Task statement: From the entries that follow, copy every line with the word "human".

Records provided:
╭──

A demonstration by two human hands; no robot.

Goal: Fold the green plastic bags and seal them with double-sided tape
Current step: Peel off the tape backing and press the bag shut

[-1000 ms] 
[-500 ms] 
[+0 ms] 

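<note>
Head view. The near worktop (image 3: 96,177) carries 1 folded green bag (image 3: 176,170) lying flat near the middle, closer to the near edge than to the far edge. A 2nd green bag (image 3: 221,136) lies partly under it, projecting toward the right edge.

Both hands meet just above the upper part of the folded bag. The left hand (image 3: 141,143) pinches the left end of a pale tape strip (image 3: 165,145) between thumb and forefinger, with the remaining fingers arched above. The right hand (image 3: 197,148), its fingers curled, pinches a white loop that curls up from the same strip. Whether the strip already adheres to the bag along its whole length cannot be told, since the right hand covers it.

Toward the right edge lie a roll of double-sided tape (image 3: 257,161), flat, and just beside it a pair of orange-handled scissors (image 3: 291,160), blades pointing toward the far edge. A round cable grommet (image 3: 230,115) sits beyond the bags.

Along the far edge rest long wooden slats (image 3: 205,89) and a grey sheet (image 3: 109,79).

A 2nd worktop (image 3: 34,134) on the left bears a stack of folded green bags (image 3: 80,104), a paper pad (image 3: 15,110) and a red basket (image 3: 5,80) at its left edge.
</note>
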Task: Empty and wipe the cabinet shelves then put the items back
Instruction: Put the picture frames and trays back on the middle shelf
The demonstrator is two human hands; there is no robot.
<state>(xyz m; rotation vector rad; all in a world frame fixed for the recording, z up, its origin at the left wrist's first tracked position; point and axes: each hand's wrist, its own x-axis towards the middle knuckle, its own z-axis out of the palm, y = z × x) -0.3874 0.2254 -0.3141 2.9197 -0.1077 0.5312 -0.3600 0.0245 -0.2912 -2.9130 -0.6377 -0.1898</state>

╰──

Answer space:
A demonstration by two human hands; no robot.
The demonstrator is two human hands; there is no robot.

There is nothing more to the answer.